Se na altura “a onda foi muito positiva”, seguiram-se reveses: “os Estados Unidos a dizer ‘não’, um crescimento das emissões logo a seguir”, a tonelada de carbono no mercado de emissões a descer de preço em vez de subir, como previram os especialistas.
“Obviamente, [a saída dos Estados Unidos] foi uma má notícia. Mas uma grande democracia como os EUA é muito mais do que a sua administração e por isso encontramos alguns dos estados, como a Califórnia, algumas cidades, como Nova Iorque, que sempre estiveram do lado de Paris, do cumprimento das suas metas e da maior ambição”, destaca.

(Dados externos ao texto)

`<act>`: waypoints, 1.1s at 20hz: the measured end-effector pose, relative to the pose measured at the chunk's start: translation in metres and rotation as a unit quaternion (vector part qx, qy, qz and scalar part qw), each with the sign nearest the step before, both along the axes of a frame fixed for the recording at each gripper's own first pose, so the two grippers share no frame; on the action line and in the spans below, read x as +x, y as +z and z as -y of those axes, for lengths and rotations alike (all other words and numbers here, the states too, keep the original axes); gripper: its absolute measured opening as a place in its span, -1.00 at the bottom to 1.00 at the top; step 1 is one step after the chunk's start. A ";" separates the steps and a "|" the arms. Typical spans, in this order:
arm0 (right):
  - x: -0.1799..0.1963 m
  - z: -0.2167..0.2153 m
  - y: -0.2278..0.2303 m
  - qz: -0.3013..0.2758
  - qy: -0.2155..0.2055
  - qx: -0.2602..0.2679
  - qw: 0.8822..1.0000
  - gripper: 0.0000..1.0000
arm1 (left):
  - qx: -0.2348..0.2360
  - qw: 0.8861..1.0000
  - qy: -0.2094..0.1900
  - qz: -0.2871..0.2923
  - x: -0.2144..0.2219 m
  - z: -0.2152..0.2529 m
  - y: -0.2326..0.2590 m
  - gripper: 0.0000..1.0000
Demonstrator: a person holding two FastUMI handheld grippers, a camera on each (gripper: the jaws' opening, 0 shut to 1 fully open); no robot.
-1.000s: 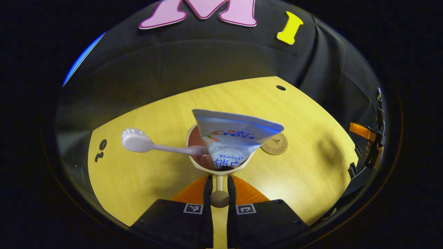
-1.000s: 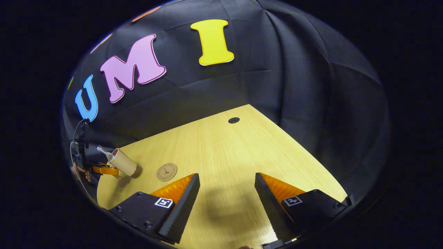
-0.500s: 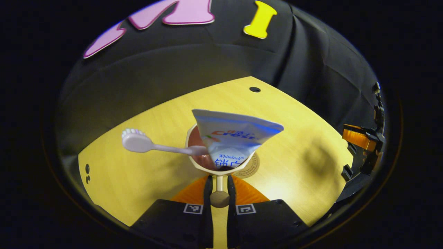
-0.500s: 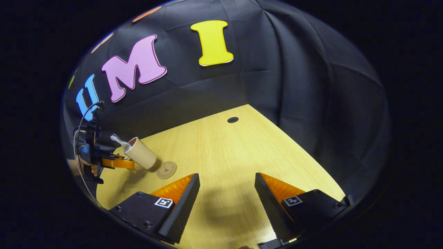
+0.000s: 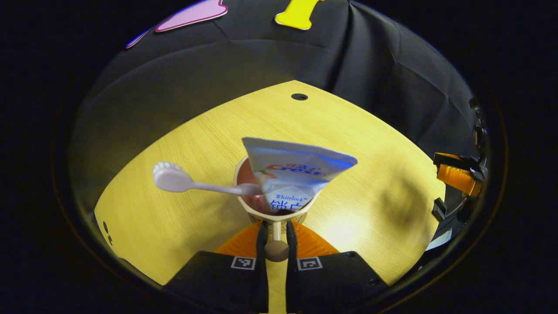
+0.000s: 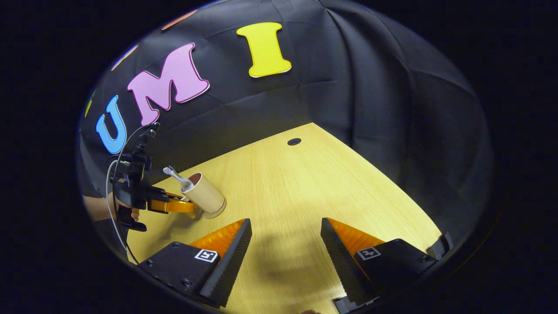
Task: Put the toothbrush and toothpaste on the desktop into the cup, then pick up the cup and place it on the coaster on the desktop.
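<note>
A beige cup [image 5: 250, 208] with a reddish inside holds a white toothpaste tube [image 5: 296, 172] and a pale pink toothbrush [image 5: 174, 179] whose head sticks out to the left. My left gripper [image 5: 276, 237] is shut on the cup's handle. In the right gripper view the cup [image 6: 207, 196] stands low over the spot where the brown coaster lay, covering it; I cannot tell whether it rests on it. There the left gripper [image 6: 174, 205] grips it from the left. My right gripper [image 6: 285, 244] hovers open over bare tabletop, nothing between its fingers.
The yellow wooden desktop [image 6: 305, 187] has a round cable hole [image 6: 294, 141] near its far corner. A hand [image 6: 130, 213] holds the left gripper at the desk's left edge. The right gripper [image 5: 457, 179] hangs at the desk's right edge in the left gripper view.
The left gripper carried the cup with brush and paste rightwards and down onto the coaster's spot; the coaster went from beside the cup to under it. The right gripper barely moved.
</note>
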State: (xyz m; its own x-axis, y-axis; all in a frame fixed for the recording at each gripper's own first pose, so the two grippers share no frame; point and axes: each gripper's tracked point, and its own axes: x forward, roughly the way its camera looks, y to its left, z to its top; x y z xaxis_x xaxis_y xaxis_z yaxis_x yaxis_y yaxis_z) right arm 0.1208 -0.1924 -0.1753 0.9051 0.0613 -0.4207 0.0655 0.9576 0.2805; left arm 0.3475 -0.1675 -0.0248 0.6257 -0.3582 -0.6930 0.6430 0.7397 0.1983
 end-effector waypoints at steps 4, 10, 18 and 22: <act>-0.002 -0.003 -0.006 -0.008 0.000 0.012 1.000 0.96 | 0.014 1.000 0.000 -0.003 -0.006 0.018 -0.011 -0.55; -0.001 -0.009 0.000 0.003 0.008 0.007 1.000 0.97 | -0.003 1.000 0.011 0.021 -0.013 0.021 0.008 -0.12; -0.006 -0.023 0.018 0.022 0.010 0.007 1.000 0.97 | -0.084 0.986 0.055 0.132 -0.051 -0.017 0.090 0.99; -0.007 -0.019 0.045 0.050 -0.006 -0.023 0.998 0.97 | -0.123 0.963 0.121 0.207 -0.090 -0.060 0.126 0.99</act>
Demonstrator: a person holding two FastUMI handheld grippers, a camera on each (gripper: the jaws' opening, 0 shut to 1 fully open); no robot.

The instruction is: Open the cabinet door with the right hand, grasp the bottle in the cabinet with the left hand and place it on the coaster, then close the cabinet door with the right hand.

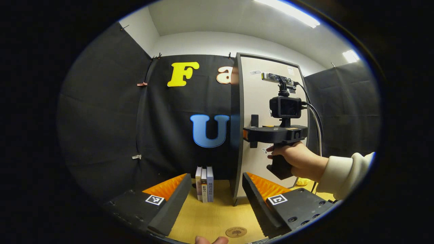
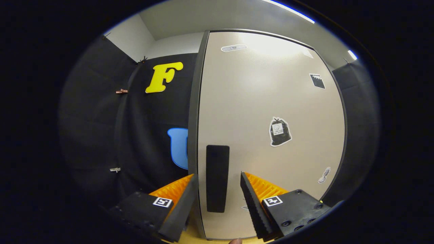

“Mas caso o senhor Trump tivesse continuado como presidente, os estragos seriam muito maiores porque a política que vinha de trás, do senhor Obama, ia mesmo ser completamente dissipada, ia deixar de ter consequências positivas na economia e muitos poderiam vir a utilizar o fraco exemplo” dos Estados Unidos nos últimos quatro anos.
Mas Matos Fernandes destaca que “a primeira grande notícia positiva em prol dos objetivos de Paris foi mesmo o movimento estudantil” pelo clima, encabeçado pela jovem ativista sueca Greta Thunberg, mesmo que tenha suscitado um ativismo que considera mais regressivo que positivo.
“Aqueles que acham que se deve acabar com as democracias liberais para impor um modelo totalitário, de facto, não vão ter a sua satisfação e alguns dos que se dizem intérpretes, nomeadamente daquilo que diz a Greta Thunberg, que eu nunca ouvi dizer tal coisa, mas alguns que acham que são intérpretes dela em Portugal, de facto defendem um modelo de, no limite, fim do estado democrático e do estado de direito para impor as suas vontades”.
Matos Fernandes aponta para o crescimento da população mundial, que a cumprirem-se as previsões atingirá 10 mil milhões de pessoas em 2050 e considera que “para isso, a economia tem que crescer”.
“Não há outra forma de gerar bem-estar para este acréscimo da população se a economia não crescer. Não pode é crescer como no passado, tem que crescer neutra em carbono, gerado recursos e cabendo dentro dos limites do sistema terrestre, que já não vale a pena discutir”, defende.
“Isso significa que para cumprirmos as nossas metas, os nossos objetivos, temos que investir, a ideia não é voltarmos a viver numa gruta, a ideia é investirmos nas nossas casas por forma a que elas sejam neutras do ponto de vista energético, das emissões carbónica”, acrescenta.